## Prompt
Line by line, reproduce the material below exactly.

## Dataset records
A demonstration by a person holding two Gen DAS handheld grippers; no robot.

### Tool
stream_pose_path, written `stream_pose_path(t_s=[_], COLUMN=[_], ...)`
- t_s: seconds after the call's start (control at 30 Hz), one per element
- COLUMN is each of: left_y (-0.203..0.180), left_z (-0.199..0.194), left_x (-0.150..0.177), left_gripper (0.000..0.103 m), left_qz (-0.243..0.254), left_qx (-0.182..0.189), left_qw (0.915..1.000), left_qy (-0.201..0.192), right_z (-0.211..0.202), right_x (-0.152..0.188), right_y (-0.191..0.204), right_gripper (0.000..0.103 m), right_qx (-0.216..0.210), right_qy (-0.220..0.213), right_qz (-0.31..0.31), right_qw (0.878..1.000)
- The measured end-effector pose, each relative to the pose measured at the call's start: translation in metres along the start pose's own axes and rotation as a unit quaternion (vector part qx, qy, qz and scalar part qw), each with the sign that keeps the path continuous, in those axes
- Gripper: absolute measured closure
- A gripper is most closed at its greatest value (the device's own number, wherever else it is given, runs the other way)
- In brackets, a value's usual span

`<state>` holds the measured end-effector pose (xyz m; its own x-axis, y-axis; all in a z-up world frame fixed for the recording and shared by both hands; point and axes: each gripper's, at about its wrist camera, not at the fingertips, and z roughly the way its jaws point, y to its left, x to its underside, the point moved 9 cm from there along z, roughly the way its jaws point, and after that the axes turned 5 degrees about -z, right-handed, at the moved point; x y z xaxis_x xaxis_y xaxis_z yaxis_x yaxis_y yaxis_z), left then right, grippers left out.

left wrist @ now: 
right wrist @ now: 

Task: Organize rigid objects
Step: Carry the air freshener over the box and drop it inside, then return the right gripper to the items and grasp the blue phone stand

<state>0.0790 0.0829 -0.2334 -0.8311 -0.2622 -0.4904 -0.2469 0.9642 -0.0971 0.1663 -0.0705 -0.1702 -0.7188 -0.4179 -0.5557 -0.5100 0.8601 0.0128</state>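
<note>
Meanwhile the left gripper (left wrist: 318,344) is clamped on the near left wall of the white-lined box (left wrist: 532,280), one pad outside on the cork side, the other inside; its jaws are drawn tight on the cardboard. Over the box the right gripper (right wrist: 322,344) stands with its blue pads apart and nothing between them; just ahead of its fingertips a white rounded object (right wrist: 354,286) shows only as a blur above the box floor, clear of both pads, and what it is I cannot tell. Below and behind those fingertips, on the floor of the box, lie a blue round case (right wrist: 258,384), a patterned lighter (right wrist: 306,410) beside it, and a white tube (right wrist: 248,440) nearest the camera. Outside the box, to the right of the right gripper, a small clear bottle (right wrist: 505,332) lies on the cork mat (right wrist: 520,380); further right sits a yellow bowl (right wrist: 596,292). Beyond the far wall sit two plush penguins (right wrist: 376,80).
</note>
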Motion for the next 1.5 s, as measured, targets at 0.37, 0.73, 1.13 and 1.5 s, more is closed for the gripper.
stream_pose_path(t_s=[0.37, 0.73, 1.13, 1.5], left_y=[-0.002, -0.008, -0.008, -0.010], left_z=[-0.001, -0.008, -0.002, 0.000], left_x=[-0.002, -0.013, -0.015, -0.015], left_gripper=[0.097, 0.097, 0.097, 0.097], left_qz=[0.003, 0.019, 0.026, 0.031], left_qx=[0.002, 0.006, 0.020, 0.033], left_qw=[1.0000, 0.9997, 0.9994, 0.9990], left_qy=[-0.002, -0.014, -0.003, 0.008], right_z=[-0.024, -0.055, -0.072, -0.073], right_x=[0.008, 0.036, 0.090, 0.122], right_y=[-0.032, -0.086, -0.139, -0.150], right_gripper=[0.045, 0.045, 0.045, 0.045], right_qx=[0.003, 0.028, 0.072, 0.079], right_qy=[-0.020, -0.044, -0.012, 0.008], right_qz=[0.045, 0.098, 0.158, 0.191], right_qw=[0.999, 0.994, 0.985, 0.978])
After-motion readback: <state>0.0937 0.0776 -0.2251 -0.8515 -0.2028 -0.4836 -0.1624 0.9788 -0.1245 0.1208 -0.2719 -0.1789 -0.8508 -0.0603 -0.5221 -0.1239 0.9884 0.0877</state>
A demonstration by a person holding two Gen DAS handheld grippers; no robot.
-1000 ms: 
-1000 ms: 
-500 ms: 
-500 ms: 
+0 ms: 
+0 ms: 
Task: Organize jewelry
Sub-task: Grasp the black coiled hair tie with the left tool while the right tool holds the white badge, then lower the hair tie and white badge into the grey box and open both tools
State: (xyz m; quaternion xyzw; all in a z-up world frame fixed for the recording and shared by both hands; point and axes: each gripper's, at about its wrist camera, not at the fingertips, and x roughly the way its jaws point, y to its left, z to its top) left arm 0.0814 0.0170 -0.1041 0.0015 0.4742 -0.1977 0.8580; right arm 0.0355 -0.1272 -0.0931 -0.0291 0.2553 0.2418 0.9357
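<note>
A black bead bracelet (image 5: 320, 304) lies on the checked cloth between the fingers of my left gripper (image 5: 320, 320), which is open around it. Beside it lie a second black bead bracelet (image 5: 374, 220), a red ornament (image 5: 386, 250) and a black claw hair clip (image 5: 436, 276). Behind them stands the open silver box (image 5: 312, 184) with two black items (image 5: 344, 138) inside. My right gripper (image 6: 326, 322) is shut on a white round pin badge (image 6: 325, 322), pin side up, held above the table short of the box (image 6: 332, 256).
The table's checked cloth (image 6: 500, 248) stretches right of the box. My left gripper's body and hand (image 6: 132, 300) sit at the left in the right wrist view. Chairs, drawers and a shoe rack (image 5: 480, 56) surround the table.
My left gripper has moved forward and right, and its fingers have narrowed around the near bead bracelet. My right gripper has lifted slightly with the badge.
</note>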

## Response
A demonstration by a person holding two Gen DAS handheld grippers; no robot.

### Tool
stream_pose_path, written `stream_pose_path(t_s=[_], COLUMN=[_], ...)`
- t_s: seconds after the call's start (control at 30 Hz), one per element
- COLUMN is each of: left_y (-0.203..0.180), left_z (-0.199..0.194), left_x (-0.150..0.177), left_gripper (0.000..0.103 m), left_qz (-0.243..0.254), left_qx (-0.182..0.189), left_qw (0.915..1.000), left_qy (-0.201..0.192), right_z (-0.211..0.202), right_x (-0.152..0.188), right_y (-0.191..0.204), right_gripper (0.000..0.103 m), right_qx (-0.216..0.210), right_qy (-0.220..0.213), right_qz (-0.31..0.31), right_qw (0.878..1.000)
- The measured end-effector pose, each relative to the pose measured at the call's start: translation in metres along the start pose's own axes and rotation as a unit quaternion (vector part qx, qy, qz and scalar part qw), each with the sign that keeps the path continuous, in those axes
- Gripper: absolute measured closure
- A gripper is most closed at its greatest value (the device's own number, wherever else it is given, runs the other way)
- In brackets, a value's usual span

`<state>` holds the measured end-effector pose (xyz m; its own x-axis, y-axis; all in a z-up world frame fixed for the recording and shared by both hands; point and axes: each gripper's, at about its wrist camera, not at the fingertips, and z roughly the way its jaws point, y to its left, x to its underside, the point moved 9 cm from there along z, roughly the way its jaws point, and after that the axes turned 5 degrees about -z, right-handed, at the moved point; x y z xaxis_x xaxis_y xaxis_z yaxis_x yaxis_y yaxis_z), left then right, grippers left out.

left wrist @ now: 
right wrist @ now: 

Task: Organize rigid objects
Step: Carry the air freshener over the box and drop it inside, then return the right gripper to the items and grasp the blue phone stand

<state>0.0790 0.0829 -0.2334 -0.8311 -0.2622 -0.4904 -0.2469 0.9642 -0.0971 0.1663 -0.0705 -0.1702 -0.7188 -0.4179 -0.5557 -0.5100 0.8601 0.0128</state>
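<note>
Meanwhile the left gripper (left wrist: 318,344) is clamped on the near left wall of the white-lined box (left wrist: 532,280), one pad outside on the cork side, the other inside; its jaws are drawn tight on the cardboard. Over the box the right gripper (right wrist: 322,344) stands with its blue pads apart and nothing between them; just ahead of its fingertips a white rounded object (right wrist: 354,286) shows only as a blur above the box floor, clear of both pads, and what it is I cannot tell. Below and behind those fingertips, on the floor of the box, lie a blue round case (right wrist: 258,384), a patterned lighter (right wrist: 306,410) beside it, and a white tube (right wrist: 248,440) nearest the camera. Outside the box, to the right of the right gripper, a small clear bottle (right wrist: 505,332) lies on the cork mat (right wrist: 520,380); further right sits a yellow bowl (right wrist: 596,292). Beyond the far wall sit two plush penguins (right wrist: 376,80).
</note>
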Motion for the next 1.5 s, as measured, targets at 0.37, 0.73, 1.13 and 1.5 s, more is closed for the gripper.
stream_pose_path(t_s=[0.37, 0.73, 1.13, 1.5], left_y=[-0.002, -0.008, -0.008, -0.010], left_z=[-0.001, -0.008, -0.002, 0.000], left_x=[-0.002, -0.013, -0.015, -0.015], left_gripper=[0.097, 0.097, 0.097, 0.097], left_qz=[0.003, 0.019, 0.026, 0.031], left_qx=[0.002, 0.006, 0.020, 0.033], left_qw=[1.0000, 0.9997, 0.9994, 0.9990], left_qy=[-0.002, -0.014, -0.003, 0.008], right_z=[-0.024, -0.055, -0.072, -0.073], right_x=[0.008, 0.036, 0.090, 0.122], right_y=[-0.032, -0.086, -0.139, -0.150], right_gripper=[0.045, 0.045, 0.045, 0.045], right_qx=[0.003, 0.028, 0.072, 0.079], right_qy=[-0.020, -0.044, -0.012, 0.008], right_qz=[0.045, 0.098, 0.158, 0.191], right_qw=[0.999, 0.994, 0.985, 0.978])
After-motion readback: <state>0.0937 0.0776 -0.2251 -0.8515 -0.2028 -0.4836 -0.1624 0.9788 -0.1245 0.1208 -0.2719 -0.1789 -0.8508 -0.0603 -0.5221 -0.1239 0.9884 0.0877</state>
A demonstration by a person holding two Gen DAS handheld grippers; no robot.
-1000 ms: 
-1000 ms: 
-500 ms: 
-500 ms: 
+0 ms: 
+0 ms: 
Task: Organize jewelry
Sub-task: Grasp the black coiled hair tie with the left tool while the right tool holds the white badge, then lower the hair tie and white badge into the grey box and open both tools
State: (xyz m; quaternion xyzw; all in a z-up world frame fixed for the recording and shared by both hands; point and axes: each gripper's, at about its wrist camera, not at the fingertips, and x roughly the way its jaws point, y to its left, z to its top) left arm 0.0814 0.0170 -0.1041 0.0015 0.4742 -0.1977 0.8580; right arm 0.0355 -0.1272 -0.0931 -0.0291 0.2553 0.2418 0.9357
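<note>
A black bead bracelet (image 5: 320, 304) lies on the checked cloth between the fingers of my left gripper (image 5: 320, 320), which is open around it. Beside it lie a second black bead bracelet (image 5: 374, 220), a red ornament (image 5: 386, 250) and a black claw hair clip (image 5: 436, 276). Behind them stands the open silver box (image 5: 312, 184) with two black items (image 5: 344, 138) inside. My right gripper (image 6: 326, 322) is shut on a white round pin badge (image 6: 325, 322), pin side up, held above the table short of the box (image 6: 332, 256).
The table's checked cloth (image 6: 500, 248) stretches right of the box. My left gripper's body and hand (image 6: 132, 300) sit at the left in the right wrist view. Chairs, drawers and a shoe rack (image 5: 480, 56) surround the table.
My left gripper has moved forward and right, and its fingers have narrowed around the near bead bracelet. My right gripper has lifted slightly with the badge.
</note>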

The response is now complete.